▶ **WHAT THE EXERCISE ASKS**
Repeat all of the data below word for word, keeping no images.

▶ **INPUT RECORDS**
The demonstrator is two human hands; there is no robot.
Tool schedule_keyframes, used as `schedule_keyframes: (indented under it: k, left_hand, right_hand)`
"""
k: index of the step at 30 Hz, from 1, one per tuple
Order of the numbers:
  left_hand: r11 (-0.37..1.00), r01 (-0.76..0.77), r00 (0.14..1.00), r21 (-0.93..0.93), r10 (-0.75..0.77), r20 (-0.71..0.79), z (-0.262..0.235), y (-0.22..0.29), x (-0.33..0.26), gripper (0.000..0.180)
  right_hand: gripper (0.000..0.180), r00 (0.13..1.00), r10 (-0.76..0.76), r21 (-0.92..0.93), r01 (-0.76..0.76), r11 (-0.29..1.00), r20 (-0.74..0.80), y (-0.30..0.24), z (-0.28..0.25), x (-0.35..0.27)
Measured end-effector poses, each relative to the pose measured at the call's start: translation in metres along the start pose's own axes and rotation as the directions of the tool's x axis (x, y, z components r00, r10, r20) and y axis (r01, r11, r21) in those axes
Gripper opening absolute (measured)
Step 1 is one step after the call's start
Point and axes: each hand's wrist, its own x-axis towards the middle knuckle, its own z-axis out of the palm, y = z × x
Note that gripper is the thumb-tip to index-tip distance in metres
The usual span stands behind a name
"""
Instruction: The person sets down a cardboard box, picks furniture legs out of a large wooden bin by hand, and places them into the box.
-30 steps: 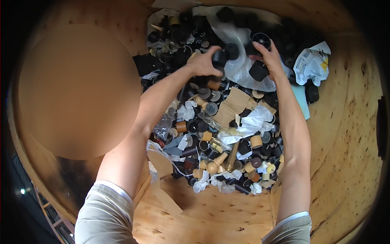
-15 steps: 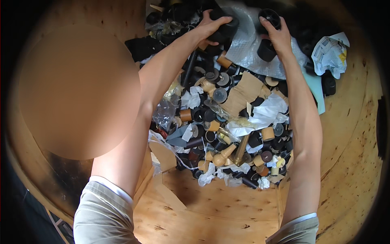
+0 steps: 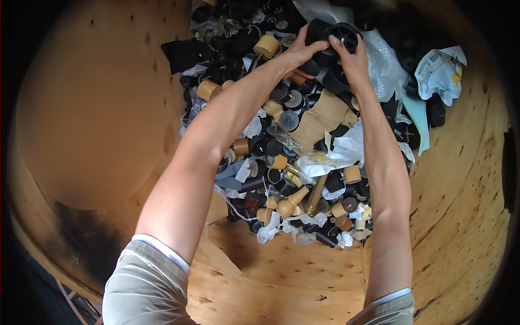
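Both of my arms reach forward into a deep wooden crate [image 3: 460, 179] over a heap of small parts. My left hand [image 3: 299, 52] grips a black cylinder [image 3: 319, 30] at the far end of the heap. My right hand [image 3: 351, 59] holds a black round cup-shaped part [image 3: 345, 33] pressed against that cylinder, so the two pieces meet between my hands. Under my hands lie black caps, tan wooden knobs and clear plastic wrap [image 3: 379, 59].
The heap [image 3: 292, 162] mixes black and tan wooden cylinders, white crumpled paper, brown cardboard [image 3: 322, 119] and a brass-coloured spindle [image 3: 314, 195]. A crumpled printed paper [image 3: 441, 67] lies at the far right. Bare plywood floor [image 3: 281, 271] shows near me. A large blurred round patch covers the left.
My hands have come together at the far end of the heap, bringing the black cylinder and the black cup-shaped part against each other. The view has shifted forward.
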Motion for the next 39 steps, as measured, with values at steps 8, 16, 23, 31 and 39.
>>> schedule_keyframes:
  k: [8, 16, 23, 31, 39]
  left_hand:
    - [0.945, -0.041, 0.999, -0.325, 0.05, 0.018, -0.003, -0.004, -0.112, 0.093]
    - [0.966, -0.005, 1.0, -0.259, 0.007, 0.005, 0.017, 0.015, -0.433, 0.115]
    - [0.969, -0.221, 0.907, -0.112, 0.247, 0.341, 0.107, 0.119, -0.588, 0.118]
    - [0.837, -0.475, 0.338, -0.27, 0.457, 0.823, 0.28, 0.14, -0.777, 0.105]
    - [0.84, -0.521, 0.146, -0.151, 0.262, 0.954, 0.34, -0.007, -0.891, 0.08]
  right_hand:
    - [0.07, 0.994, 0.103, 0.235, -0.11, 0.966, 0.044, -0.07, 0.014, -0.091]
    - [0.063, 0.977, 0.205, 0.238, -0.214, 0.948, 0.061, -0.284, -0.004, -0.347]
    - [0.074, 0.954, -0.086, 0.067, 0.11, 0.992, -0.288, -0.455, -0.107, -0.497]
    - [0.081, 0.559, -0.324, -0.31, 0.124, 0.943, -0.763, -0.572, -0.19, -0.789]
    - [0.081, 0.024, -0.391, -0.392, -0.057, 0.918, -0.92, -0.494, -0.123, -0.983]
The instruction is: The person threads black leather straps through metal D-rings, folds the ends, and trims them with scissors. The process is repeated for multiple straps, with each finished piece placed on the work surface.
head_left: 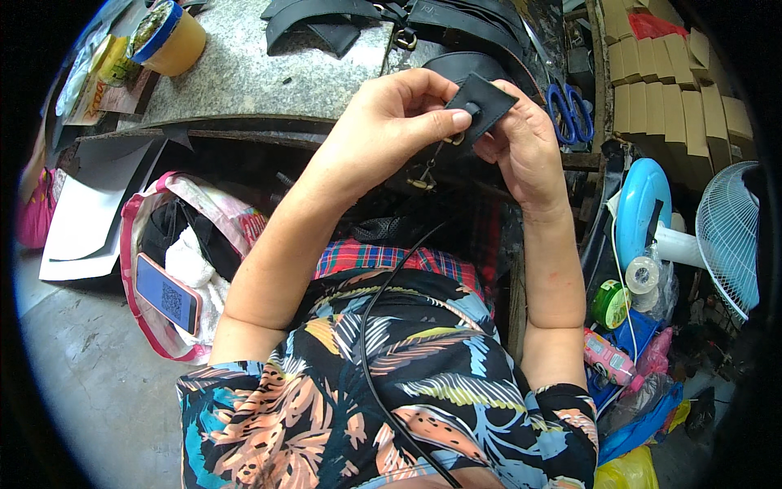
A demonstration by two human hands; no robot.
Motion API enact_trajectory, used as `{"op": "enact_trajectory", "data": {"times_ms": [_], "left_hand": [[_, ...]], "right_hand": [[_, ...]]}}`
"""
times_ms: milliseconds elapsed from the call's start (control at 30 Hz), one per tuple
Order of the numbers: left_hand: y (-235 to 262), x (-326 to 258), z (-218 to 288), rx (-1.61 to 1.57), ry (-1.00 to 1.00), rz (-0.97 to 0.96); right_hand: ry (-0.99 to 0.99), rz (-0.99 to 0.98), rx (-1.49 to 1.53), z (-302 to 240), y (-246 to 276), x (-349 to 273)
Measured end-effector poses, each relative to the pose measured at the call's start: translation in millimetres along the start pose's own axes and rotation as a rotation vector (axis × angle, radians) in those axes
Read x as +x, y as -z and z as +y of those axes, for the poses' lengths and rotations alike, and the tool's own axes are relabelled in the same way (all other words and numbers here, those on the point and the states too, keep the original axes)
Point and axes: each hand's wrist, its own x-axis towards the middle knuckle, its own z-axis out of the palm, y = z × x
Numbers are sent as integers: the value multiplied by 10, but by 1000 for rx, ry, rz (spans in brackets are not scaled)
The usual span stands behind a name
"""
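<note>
A speckled grey stone worktop (269, 69) is spanning the upper centre of the frame, resting on a dark wooden frame. Bare grey concrete floor (90, 391) is showing at lower left. Stacked brown cardboard boxes (676, 98) are filling the upper right. A white electric fan (733, 236) is standing at the right edge. A pink-trimmed bag (187, 244) is sitting open on the floor at centre left, beside white sheets (81, 228). Even daylight is lighting the area.

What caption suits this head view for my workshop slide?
Both hands, left hand and right hand, pinch a small black leather piece above the lap.
</note>
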Motion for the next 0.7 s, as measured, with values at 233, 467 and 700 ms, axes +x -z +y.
{"op": "enact_trajectory", "data": {"times_ms": [233, 467, 700], "left_hand": [[14, 22, -7, -41, 51, 85], [-7, 49, -48, -124, 4, 65], [-36, 65, -93, 129, -58, 153]], "right_hand": [[102, 101, -384, -22, 12, -12], [380, 392, -436, 34, -162, 56], [423, 313, -864, -35, -186, -30]]}}
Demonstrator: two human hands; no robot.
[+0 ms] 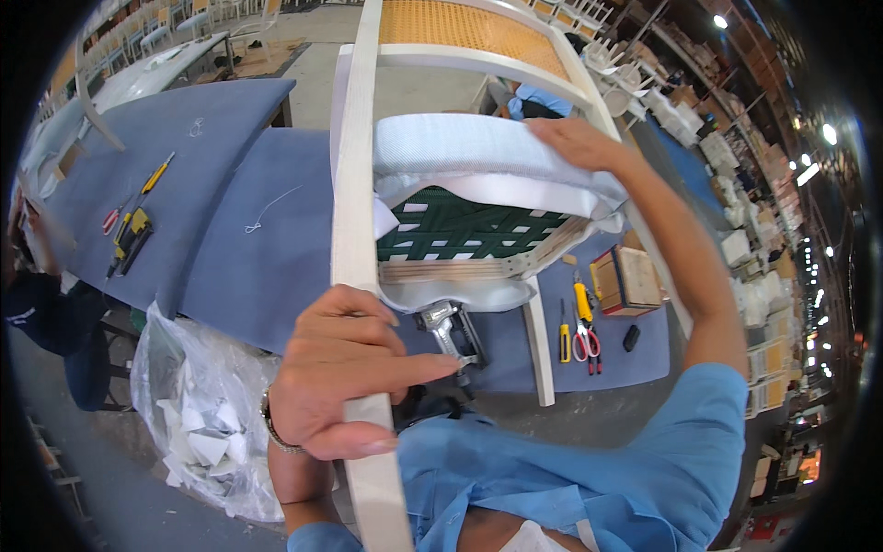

▶ **TASK SOLUTION**
The demonstrator is two human hands; there is no robot.
Tool schedule_keyframes, used as `schedule_keyframes: (indented under it: k, left_hand, right_hand)`
"""
k: index of the step at 30 Hz, from 1, one per tuple
Order of the numbers:
  left_hand: r11 (-0.37..1.00), r01 (-0.76..0.77), r00 (0.14..1.00), r21 (-0.93..0.93), r10 (-0.75..0.77), r20 (-0.71..0.79), z (-0.262..0.235), y (-0.22..0.29), x (-0.33..0.26), gripper (0.000..0.180)
  right_hand: gripper (0.000..0.180), r00 (0.13..1.00), r10 (-0.76..0.76), r21 (-0.92..0.93), r01 (-0.76..0.76), r11 (-0.29..1.00), r20 (-0.74..0.80), y (-0.30..0.24), z (-0.28..0.25), x (-0.35..0.27)
Measured end-effector poses, each relative to the pose measured at the call's start: translation in metres along the start pose's own axes and rotation as the directions of the tool's x axis (x, y, z components r00, r10, r20) and y axis (r01, r11, r21) in those axes
Gripper opening absolute (measured)
Step 1 is one step after the call's start
Point and axes: each hand's wrist, its own x-axis towards the middle knuckle, its own z-axis out of the palm, y = z × x
Note that gripper is the thumb-tip to index-tip distance in metres
The usual span stands behind a name
"""
Instruction: The person sets down a cardboard box, picks furniture legs out of a large wooden bin by hand, and places them into the box.
-30 steps: 
-15 steps: 
+0 steps: 
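Both of my arms reach forward into a deep wooden crate [image 3: 460, 179] over a heap of small parts. My left hand [image 3: 299, 52] grips a black cylinder [image 3: 319, 30] at the far end of the heap. My right hand [image 3: 351, 59] holds a black round cup-shaped part [image 3: 345, 33] pressed against that cylinder, so the two pieces meet between my hands. Under my hands lie black caps, tan wooden knobs and clear plastic wrap [image 3: 379, 59].
The heap [image 3: 292, 162] mixes black and tan wooden cylinders, white crumpled paper, brown cardboard [image 3: 322, 119] and a brass-coloured spindle [image 3: 314, 195]. A crumpled printed paper [image 3: 441, 67] lies at the far right. Bare plywood floor [image 3: 281, 271] shows near me. A large blurred round patch covers the left.
My hands have come together at the far end of the heap, bringing the black cylinder and the black cup-shaped part against each other. The view has shifted forward.
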Motion for the next 39 steps, as measured, with values at steps 8, 16, 23, 31 and 39.
>>> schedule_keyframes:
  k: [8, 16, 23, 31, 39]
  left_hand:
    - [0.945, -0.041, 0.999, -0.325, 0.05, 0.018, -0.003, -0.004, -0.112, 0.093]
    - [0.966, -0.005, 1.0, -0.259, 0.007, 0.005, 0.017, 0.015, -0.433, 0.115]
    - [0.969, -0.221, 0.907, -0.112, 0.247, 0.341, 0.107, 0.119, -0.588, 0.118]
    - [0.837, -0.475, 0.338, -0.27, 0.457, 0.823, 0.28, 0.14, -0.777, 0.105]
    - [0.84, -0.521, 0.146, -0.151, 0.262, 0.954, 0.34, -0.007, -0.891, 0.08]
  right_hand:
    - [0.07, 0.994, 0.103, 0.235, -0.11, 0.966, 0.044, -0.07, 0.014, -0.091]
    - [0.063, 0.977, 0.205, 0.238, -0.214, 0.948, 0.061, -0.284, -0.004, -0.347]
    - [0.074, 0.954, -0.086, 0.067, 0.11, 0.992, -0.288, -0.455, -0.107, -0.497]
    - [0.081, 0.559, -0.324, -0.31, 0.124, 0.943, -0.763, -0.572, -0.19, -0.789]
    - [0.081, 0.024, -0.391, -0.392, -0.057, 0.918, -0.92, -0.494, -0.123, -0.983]
The instruction is: The person threads black leather straps through metal D-rings, folds the ends, and trims them with scissors. The process is repeated for multiple straps, with each finished piece placed on the work surface.
head_left: 
A demonstration by two human hands; no robot.
Motion API enact_trajectory, used as `{"op": "enact_trajectory", "data": {"times_ms": [_], "left_hand": [[_, ...]], "right_hand": [[_, ...]]}}`
"""
times_ms: milliseconds elapsed from the call's start (control at 30 Hz), one per tuple
Order of the numbers: left_hand: y (-235 to 262), x (-326 to 258), z (-218 to 288), rx (-1.61 to 1.57), ry (-1.00 to 1.00), rz (-0.97 to 0.96); right_hand: ry (-0.99 to 0.99), rz (-0.99 to 0.98), rx (-1.49 to 1.53), z (-302 to 240), y (-246 to 276), x (-349 to 273)
Measured end-effector poses, each relative to the pose measured at the call's start: translation in millimetres along the start pose's own axes and rotation as a rotation vector (axis × angle, radians) in those axes
Read x as +x, y as -z and z as +y of those axes, for the poses' lengths and rotations alike, and the tool's own axes are relabelled in the same way (all other words and numbers here, those on the point and the states too, keep the original axes)
Point and axes: each hand's wrist, its own x-axis towards the middle knuckle, its own z-axis out of the palm, y = z × x
Numbers are sent as integers: the value multiplied by 10, but by 1000 for rx, ry, rz (spans in brackets are not scaled)
The usual span stands behind a name
"""
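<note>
A speckled grey stone worktop (269, 69) is spanning the upper centre of the frame, resting on a dark wooden frame. Bare grey concrete floor (90, 391) is showing at lower left. Stacked brown cardboard boxes (676, 98) are filling the upper right. A white electric fan (733, 236) is standing at the right edge. A pink-trimmed bag (187, 244) is sitting open on the floor at centre left, beside white sheets (81, 228). Even daylight is lighting the area.

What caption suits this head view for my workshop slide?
Both hands, left hand and right hand, pinch a small black leather piece above the lap.
</note>
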Motion for the next 0.7 s, as measured, with values at 233, 467 and 700 ms, axes +x -z +y.
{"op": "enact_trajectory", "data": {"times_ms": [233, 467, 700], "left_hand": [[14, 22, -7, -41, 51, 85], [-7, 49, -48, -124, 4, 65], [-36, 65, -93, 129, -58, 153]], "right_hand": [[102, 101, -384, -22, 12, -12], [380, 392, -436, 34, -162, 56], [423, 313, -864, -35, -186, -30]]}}
Demonstrator: two human hands; no robot.
[+0 ms] 

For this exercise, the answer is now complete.